# Notebook 03: Social Normalisation of Aadhaar Update Activity

## Objective
This notebook transforms aggregated Aadhaar activity into **normalised pressure indicators**
by separating routine (expected) updates from sensitive updates.

The goal is to:
- Control for district size and routine lifecycle activity
- Highlight temporal deviations within districts
- Produce defensible, aggregate indicators (not migration rates)

Outputs from this notebook are used in Notebook 04 and the dashboard.

In [2]:
import pandas as pd
import numpy as np

pd.set_option("display.max_columns", None)

In [3]:
bio_df  = pd.read_csv("../data/processed/bio_dm.csv")
demo_df = pd.read_csv("../data/processed/demo_dm.csv")
enr_df  = pd.read_csv("../data/processed/enrol_df_month.csv")

bio_df.shape, demo_df.shape, enr_df.shape

((11559, 5), (11711, 5), (10961, 6))

In [4]:
bio_df = bio_df.rename(columns={
    "bio_age_5_17": "biometric_expected",
    "bio_age_17_":  "biometric_sensitive"
})

demo_df = demo_df.rename(columns={
    "demo_age_5_17": "demographic_expected",
    "demo_age_17_":  "demographic_sensitive"
})

### Why Normalisation?

Raw counts vary due to population size, enrolment maturity, and routine behaviour.
Normalisation helps isolate **deviations from a district’s own baseline**.

- Expected activity ≈ routine lifecycle/administrative behaviour
- Sensitive activity ≈ potentially stress-related deviations

We compute ratios and then standardise **within districts** over time.

In [5]:
# Avoid division by zero using a small constant
EPS = 1.0

bio_df["biometric_pressure_ratio"] = (
    bio_df["biometric_sensitive"] / (bio_df["biometric_expected"] + EPS)
)

demo_df["demographic_pressure_ratio"] = (
    demo_df["demographic_sensitive"] / (demo_df["demographic_expected"] + EPS)
)

In [6]:
def zscore_within_group(s):
    return (s - s.mean()) / (s.std(ddof=0) + 1e-6)

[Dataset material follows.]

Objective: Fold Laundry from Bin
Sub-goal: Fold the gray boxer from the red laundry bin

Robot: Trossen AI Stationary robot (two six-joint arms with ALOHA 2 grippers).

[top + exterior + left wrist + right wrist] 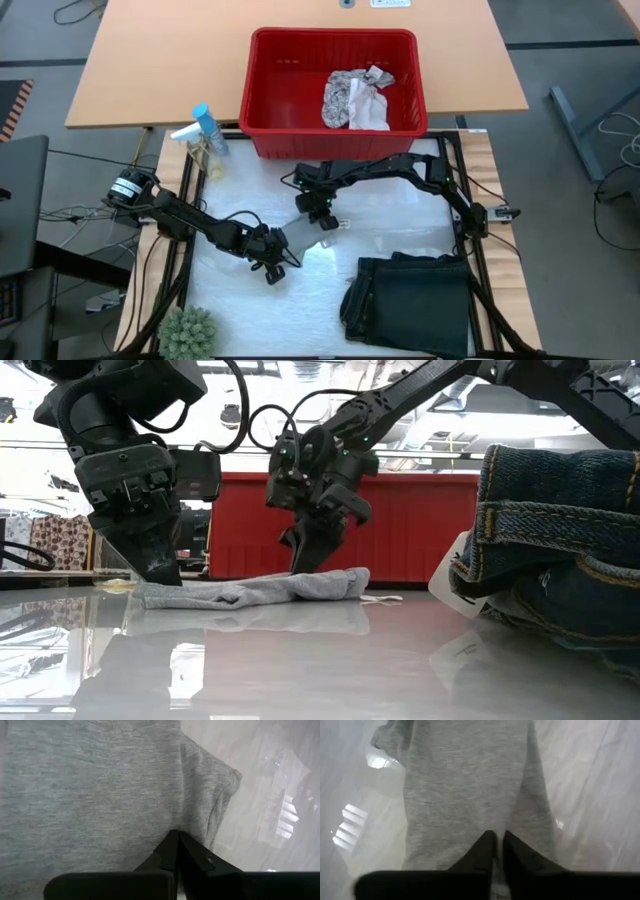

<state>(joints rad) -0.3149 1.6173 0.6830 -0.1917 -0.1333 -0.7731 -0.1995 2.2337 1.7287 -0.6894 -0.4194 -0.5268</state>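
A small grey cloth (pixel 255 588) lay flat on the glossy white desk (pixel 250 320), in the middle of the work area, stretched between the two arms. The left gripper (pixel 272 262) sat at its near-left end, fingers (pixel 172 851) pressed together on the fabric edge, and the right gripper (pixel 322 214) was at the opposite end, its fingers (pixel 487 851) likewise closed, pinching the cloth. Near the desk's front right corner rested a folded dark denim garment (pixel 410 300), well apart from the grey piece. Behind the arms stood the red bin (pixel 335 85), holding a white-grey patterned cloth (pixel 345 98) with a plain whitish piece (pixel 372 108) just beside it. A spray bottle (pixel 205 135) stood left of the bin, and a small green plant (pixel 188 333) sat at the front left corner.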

bio_df["biometric_pressure_index"] = (
    bio_df.groupby(["state", "district"])["biometric_pressure_ratio"]
          .transform(zscore_within_group)
)

demo_df["demographic_pressure_index"] = (
    demo_df.groupby(["state", "district"])["demographic_pressure_ratio"]
           .transform(zscore_within_group)
)

### Interpreting the Indices

- Values > 0: higher-than-usual pressure for that district
- Values < 0: routine or below-baseline activity
- Indices are **relative within districts**, not comparable as absolute magnitudes

These indicators support exploratory policy analysis without individual inference.

In [7]:
bio_out = bio_df[[
    "state", "district", "month",
    "biometric_pressure_index"
]].copy()

demo_out = demo_df[[
    "state", "district", "month",
    "demographic_pressure_index"
]].copy()

In [8]:
bio_out.to_csv("../data/processed/biometric_pressure_index.csv", index=False)
demo_out.to_csv("../data/processed/demographic_pressure_index.csv", index=False)

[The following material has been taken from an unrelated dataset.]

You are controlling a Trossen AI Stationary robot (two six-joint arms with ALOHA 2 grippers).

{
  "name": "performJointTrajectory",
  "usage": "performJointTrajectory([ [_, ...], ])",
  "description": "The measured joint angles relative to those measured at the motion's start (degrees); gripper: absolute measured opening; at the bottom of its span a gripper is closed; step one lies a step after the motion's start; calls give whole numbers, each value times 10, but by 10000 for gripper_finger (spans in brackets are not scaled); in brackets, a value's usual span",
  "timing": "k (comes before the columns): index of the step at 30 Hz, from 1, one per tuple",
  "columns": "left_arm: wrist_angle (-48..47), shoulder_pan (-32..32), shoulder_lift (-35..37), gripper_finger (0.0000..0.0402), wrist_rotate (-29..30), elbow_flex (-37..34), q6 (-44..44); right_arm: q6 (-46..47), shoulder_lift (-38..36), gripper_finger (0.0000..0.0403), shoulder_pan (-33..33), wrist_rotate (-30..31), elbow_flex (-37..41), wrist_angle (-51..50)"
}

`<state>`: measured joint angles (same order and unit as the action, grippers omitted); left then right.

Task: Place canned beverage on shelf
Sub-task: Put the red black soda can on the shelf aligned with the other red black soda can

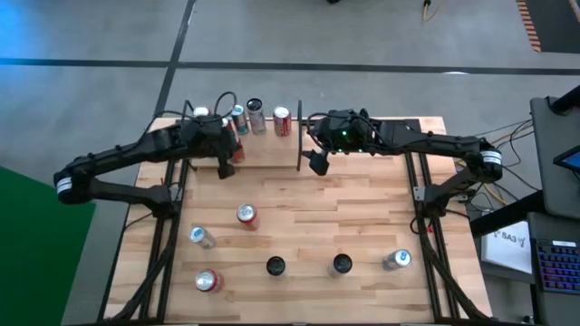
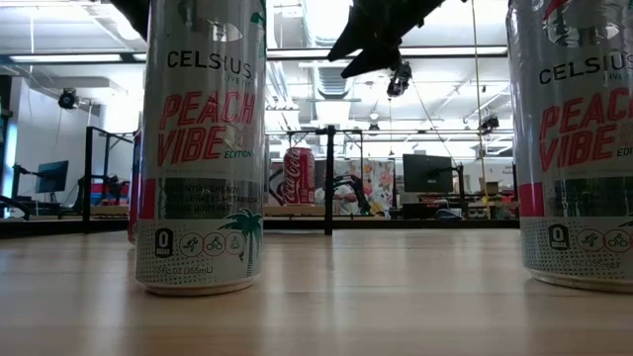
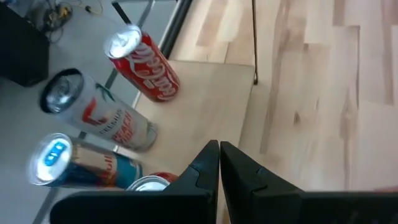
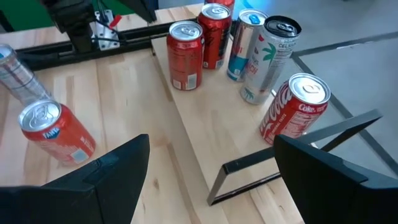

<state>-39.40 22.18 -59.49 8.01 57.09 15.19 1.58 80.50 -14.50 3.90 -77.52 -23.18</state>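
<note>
On the table (image 1: pixel 362 226), six cans; left jaws together, right jaws apart.

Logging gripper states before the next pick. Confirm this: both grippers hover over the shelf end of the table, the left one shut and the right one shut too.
Wrong on the right gripper: its fingers stand wide apart, as the right wrist view shows. The left gripper is shut, and both hover by the shelf.

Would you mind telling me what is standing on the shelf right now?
On the shelf stand two Coca-Cola cans, a Celsius can, a blue can and another red can. The left arm may hide more.
</note>
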Motion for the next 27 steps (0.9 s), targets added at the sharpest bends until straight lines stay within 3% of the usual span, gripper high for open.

This notebook produced socially normalised pressure indicators that control
for routine Aadhaar update behaviour.

The next notebook focuses on:
- Temporal patterns and comparisons
- Geographic heterogeneity
- Evidence-based visualisations

Proceed to Notebook 04.

In [9]:
# Merge biometric and demographic indices
combined_df = bio_out.merge(
    demo_out,
    on=["state", "district", "month"],
    how="inner"
)

# Composite pressure index (equal weighting)
combined_df["composite_pressure_index"] = (
    0.5 * combined_df["biometric_pressure_index"] +
    0.5 * combined_df["demographic_pressure_index"]
)

In [10]:
combined_df["composite_pressure_index_capped"] = combined_df[
    "composite_pressure_index"
].clip(-3, 3)

In [11]:
district_stats = (
    combined_df
    .groupby(["state", "district"])
    .agg(
        mean_pressure=("composite_pressure_index", "mean"),
        std_pressure=("composite_pressure_index", "std"),
        observations=("composite_pressure_index", "count")
    )
)

In [12]:
volatility_iqr = (
    combined_df
    .groupby(["state", "district"])["composite_pressure_index"]
    .quantile(0.75)
    -
    combined_df
    .groupby(["state", "district"])["composite_pressure_index"]
    .quantile(0.25)
)

district_stats = district_stats.join(
    volatility_iqr.rename("volatility_iqr")
)

In [13]:
def classify_district(row):
    if row["mean_pressure"] < 0 and row["volatility_iqr"] < 0.5:
        return "Baseline Stable"

    elif row["mean_pressure"] < 0 and row["volatility_iqr"] >= 0.5:
        return "Operational Anomaly"

    elif row["mean_pressure"] >= 0 and row["volatility_iqr"] < 0.5:
        return "Structural Stress"

    else:
        return "Shock-Driven Anomaly"

In [14]:
district_stats["risk_category"] = district_stats.apply(
    classify_district, axis=1
)

In [20]:
def alert_level(x):
    if pd.isna(x):
        return "No Data"
    elif x < 0.5:
        return "Normal"
    elif x < 1.0:
        return "Watch"
    elif x < 1.5:
        return "Elevated"
    else:
        return "Critical"

In [21]:
combined_df = combined_df.sort_values(
    ["state", "district", "month"]
)

combined_df["rolling_pressure_3m"] = (
    combined_df
    .groupby(["state", "district"])["composite_pressure_index"]
    .rolling(window=3, min_periods=2)
    .mean()
    .reset_index(level=[0,1], drop=True)
)
combined_df["alert_level"] = combined_df[
    "rolling_pressure_3m"
].apply(alert_level)

In [22]:
combined_df["alert_flag"] = combined_df["alert_level"].isin(
    ["Elevated", "Critical"]
)

In [18]:
combined_df.to_csv(
    "../data/processed/composite_pressure_index.csv",
    index=False
)

district_stats.to_csv(
    "../data/processed/district_risk_typology.csv",
    index=False
)

In [23]:
combined_df["alert_level"].value_counts()

alert_level
Normal      9182
Watch       1092
No Data      989
Elevated     140
Critical       9
Name: count, dtype: int64

In [24]:
combined_df[combined_df["alert_flag"]].head()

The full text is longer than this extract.